* [ACTIVITY]: From the data below, return the exact lines starting at the line containing "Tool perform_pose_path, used" and ending at the line containing "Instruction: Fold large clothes", both included, and nothing else.

* [SOURCE RECORDS]:
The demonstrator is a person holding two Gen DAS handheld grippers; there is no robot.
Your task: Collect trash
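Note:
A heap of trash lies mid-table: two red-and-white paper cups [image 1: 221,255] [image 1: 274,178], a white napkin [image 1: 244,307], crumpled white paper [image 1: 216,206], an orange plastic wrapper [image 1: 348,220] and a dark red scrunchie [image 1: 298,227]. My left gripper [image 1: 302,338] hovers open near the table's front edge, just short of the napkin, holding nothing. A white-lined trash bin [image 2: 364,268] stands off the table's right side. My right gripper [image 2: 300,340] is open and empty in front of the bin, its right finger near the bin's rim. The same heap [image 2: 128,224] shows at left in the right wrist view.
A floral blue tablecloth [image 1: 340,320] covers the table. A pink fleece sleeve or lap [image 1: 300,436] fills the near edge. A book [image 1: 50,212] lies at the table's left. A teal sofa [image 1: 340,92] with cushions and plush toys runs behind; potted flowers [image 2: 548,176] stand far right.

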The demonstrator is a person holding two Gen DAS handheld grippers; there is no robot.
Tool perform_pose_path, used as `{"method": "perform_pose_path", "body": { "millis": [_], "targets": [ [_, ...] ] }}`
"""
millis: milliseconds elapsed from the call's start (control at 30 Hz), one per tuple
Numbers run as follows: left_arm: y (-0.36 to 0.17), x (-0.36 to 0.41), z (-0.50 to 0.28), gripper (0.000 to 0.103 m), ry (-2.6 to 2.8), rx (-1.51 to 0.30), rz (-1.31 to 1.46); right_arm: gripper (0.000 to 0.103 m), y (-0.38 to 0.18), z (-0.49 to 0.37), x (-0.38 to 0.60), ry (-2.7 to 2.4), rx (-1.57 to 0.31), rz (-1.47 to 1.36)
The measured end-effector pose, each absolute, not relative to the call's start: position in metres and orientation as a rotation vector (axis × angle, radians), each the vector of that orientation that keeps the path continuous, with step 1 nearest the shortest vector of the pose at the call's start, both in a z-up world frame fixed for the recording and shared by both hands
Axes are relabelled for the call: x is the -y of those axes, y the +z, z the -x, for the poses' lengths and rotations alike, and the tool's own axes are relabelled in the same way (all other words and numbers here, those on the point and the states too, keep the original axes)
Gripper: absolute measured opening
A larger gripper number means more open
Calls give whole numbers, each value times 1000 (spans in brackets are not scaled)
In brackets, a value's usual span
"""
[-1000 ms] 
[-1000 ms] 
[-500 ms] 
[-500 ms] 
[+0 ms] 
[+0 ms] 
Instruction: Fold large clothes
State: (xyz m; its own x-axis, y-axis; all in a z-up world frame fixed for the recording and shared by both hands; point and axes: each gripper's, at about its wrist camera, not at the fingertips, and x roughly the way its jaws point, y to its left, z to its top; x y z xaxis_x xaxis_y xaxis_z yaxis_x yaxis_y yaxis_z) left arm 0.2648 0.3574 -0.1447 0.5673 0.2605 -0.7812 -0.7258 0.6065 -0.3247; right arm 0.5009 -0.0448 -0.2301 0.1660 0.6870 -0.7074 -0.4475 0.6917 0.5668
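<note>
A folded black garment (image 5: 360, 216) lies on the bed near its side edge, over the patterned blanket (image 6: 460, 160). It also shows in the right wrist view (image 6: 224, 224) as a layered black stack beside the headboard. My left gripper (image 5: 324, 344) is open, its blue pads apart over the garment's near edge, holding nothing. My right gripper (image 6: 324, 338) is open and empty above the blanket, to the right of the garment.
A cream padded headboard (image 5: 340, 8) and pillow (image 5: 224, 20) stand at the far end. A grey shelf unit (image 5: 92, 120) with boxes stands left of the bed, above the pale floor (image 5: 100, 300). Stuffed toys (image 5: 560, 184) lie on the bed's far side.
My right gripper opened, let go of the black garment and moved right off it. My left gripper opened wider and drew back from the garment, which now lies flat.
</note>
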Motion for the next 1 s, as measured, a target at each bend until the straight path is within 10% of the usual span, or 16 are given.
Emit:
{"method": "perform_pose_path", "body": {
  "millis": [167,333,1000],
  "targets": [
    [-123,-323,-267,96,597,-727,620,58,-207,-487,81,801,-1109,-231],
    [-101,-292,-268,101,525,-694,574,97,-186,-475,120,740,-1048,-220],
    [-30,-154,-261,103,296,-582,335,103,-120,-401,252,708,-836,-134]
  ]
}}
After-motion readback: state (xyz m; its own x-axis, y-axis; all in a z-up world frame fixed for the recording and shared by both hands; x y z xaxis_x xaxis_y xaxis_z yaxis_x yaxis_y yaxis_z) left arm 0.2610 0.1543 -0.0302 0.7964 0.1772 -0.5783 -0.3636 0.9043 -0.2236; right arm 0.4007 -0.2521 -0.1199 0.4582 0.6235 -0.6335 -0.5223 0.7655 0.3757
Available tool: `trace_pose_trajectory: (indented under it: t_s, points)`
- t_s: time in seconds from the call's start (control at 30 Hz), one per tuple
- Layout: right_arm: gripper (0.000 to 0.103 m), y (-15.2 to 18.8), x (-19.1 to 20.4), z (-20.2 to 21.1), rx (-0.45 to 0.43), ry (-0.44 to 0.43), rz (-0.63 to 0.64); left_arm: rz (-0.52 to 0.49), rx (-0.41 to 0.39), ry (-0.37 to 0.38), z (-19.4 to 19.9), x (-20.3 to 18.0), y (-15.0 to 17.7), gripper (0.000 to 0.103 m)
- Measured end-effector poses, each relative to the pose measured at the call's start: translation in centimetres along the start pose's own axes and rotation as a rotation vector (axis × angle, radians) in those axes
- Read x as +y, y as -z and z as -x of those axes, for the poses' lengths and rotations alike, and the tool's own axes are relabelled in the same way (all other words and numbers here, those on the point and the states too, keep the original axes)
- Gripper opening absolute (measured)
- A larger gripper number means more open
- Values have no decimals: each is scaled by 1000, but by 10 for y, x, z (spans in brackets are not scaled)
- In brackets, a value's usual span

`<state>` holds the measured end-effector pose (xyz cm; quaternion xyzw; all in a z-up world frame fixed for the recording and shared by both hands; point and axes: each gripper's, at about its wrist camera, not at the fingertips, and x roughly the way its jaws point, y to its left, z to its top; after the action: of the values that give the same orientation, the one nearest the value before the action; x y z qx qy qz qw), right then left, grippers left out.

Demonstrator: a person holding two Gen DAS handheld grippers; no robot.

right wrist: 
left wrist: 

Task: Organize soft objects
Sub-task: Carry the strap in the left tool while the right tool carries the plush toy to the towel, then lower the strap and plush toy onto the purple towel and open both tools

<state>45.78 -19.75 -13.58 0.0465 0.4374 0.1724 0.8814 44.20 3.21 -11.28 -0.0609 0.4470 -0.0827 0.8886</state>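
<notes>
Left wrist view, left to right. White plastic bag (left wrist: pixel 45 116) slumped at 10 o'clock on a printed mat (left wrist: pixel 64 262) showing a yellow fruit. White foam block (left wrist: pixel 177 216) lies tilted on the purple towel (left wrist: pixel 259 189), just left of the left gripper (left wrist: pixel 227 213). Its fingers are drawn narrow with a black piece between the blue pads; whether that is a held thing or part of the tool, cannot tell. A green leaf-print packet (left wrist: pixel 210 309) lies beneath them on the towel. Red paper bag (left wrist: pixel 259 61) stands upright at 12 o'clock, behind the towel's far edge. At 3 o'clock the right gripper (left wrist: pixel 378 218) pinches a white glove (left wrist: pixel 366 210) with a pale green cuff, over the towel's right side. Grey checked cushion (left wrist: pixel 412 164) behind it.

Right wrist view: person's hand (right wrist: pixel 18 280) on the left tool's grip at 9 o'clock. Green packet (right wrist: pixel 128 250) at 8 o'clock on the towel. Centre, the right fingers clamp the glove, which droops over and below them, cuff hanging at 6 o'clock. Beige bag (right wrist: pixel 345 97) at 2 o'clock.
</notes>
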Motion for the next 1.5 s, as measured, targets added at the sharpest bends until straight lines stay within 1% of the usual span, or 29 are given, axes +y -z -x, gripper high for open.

* [WRITTEN ANSWER]:
Tool perform_pose_path, used as `{"method": "perform_pose_path", "body": { "millis": [_], "targets": [ [_, ...] ] }}`
"""
millis: milliseconds elapsed from the call's start (control at 30 Hz), one per tuple
Numbers run as follows: left_arm: y (-0.36 to 0.17), x (-0.36 to 0.41), z (-0.50 to 0.28), gripper (0.000 to 0.103 m), ry (-2.6 to 2.8), rx (-1.51 to 0.30), rz (-1.31 to 1.46); right_arm: gripper (0.000 to 0.103 m), y (-0.38 to 0.18), z (-0.49 to 0.37), x (-0.38 to 0.60), ry (-2.7 to 2.4), rx (-1.57 to 0.31), rz (-1.47 to 1.36)
The measured end-effector pose, each absolute, not relative to the call's start: position in metres and orientation as a rotation vector (axis × angle, radians), each the vector of that orientation that keeps the path continuous, with step 1 nearest the shortest vector of the pose at the call's start, both in a z-up world frame fixed for the recording and shared by both hands
Axes are relabelled for the call: x is the -y of those axes, y the +z, z the -x, for the poses' lengths and rotations alike, and the tool's own axes are relabelled in the same way (all other words and numbers here, those on the point and the states too, keep the original axes)
Gripper: absolute measured opening
A larger gripper number means more open
Calls give whole numbers, each value times 1000 (spans in brackets are not scaled)
In brackets, a value's usual span
"""
[-1000 ms] 
[-1000 ms] 
[-500 ms] 
[-500 ms] 
[+0 ms] 
[+0 ms] 
Instruction: Fold large clothes

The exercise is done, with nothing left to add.